Trust and Artificial Intelligence – Qumodo Collaboration

Current Projects

Face Matching Within Human-AI Teams

Face matching is used in a variety settings which involves the verification of a person’s identity. Despite being widely used, it a surprisingly error prone task. There have been major gains in the accuracy of automated facial recognition algorithms and research has found that fusing algorithm scores with the ratings made by humans can provide almost perfect accuracy on a challenging face matching task. However, further research is required to examine how to best form these human-machine teams to carry out face matching tasks.

Current projects aims to identify benchmark levels of human and algorithm face matching performance on a dataset of image pairs and explore variations in types of errors made by human and AI. We will be investigating how we can calibrate trust between human and AI to facilitate optimal human-machine team performance. Understanding the effect on trust can help people make quicker, more effective and more accurate decisions with the help of AI and help minimise the risk of errors and misidentification in applied settings. 

Angie Ng | Funding: ERSC | Email: 2600988N@student.gla.ac.uk
Morgan Bailey | Funding: UKRI SOCIAL CDT | Email: m.bailey.1@research.gla.ac.uk

Social Intelligence towards Human-AI Teambuilding

Visions of the workplace-of-the-future include applications of machine learning and artificial intelligence embedded in nearly every aspect (Brynjolfsson & Mitchell, 2017). This “digital transformation” holds promise to broadly increase effectiveness and efficiency. A challenge to realising this transformation is that the workplace is substantially a human social environment and machines are not intrinsically social. Imbuing machines with social intelligence holds promise to help build human-AI teams and current approaches to teaming one human and one machine appear reasonably straightforward to design. 

However, if there are more than one human and more than one system that are working together we can see that the complexity of social interactions increases and we need to understand the society of human-AI teams. This research proposes to take a first step in this direction to consider the interaction of triads containing humans and machines.

How Can Computer Vision be Used to Geolocate Images of Indoor Spaces?

The project involves developing a robust and interpretable deep learning technique for analysing indoor images and other data related to human trafficking. The methods and tools will be created in collaboration with Qumodo Ltd and evaluated with their end users.

Ogechi Onuoha | Funding: Qumodo/Innovate UK | Email: ogechi.onuoha@glasgow.ac.uk
Martin Ingram | Funding: ESRC/SGSSS | Email: m.ingram.1@research.gla.ac.uk

How Is Trust Towards Technology Characterised by Users?

My research focusses on how to calibrate trust between human users and artificial intelligent systems. Optimal calibration of trust occurs when the trust from human users accurately reflects the performance of the system, so that the user does not mistrust a faulty system, nor do they distrust a well-functioning system. While users primarily base their trust on the perceived performance of these autonomous systems, this calibration can be aided by the presentation of various cues which can provide the user with a more nuanced understanding of the decision making of the system. 

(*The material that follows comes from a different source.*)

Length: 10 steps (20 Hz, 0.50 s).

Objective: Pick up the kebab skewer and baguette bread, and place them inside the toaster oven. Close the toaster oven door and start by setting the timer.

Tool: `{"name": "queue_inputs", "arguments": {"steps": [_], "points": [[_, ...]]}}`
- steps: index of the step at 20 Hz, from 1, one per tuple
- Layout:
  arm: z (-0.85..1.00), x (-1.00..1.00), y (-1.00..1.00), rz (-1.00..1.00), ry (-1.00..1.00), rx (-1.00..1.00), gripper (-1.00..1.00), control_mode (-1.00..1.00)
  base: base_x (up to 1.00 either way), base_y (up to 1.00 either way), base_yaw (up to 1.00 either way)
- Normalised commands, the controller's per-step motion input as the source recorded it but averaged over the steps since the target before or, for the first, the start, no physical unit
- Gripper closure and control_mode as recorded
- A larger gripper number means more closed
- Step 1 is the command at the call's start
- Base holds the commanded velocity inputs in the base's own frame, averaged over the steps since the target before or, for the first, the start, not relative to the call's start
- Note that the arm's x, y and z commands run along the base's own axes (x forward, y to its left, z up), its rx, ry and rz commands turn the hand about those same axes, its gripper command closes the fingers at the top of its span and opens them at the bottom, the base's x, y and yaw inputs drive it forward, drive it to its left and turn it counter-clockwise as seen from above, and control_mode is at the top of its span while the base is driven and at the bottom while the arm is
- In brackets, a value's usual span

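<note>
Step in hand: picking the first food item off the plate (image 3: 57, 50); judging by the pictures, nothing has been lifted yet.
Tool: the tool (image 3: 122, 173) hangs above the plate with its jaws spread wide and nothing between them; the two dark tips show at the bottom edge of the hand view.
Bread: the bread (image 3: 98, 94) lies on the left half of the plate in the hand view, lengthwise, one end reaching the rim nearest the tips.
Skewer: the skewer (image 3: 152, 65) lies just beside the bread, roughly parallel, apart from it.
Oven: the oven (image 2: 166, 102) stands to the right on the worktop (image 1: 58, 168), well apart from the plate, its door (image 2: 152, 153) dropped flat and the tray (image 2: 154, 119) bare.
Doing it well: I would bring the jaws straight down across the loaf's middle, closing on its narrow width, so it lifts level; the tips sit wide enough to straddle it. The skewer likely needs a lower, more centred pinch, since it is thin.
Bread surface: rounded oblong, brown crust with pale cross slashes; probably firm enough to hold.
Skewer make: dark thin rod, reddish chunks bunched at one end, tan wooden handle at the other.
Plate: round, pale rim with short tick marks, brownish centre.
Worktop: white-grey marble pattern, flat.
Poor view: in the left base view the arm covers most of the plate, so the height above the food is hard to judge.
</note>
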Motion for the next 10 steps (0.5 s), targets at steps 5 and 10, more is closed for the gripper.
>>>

Therefore my research sought to explore these factors, in experiments  participants worked with autonomous image classifier systems, which are technologies that can independently identify the contents of image data. Within these experiments, we explored how classifier performance, interface transparency, and users biases all contribute towards trust. The first of our experiments has been recently published, and we are currently working on a follow-up to this experiment.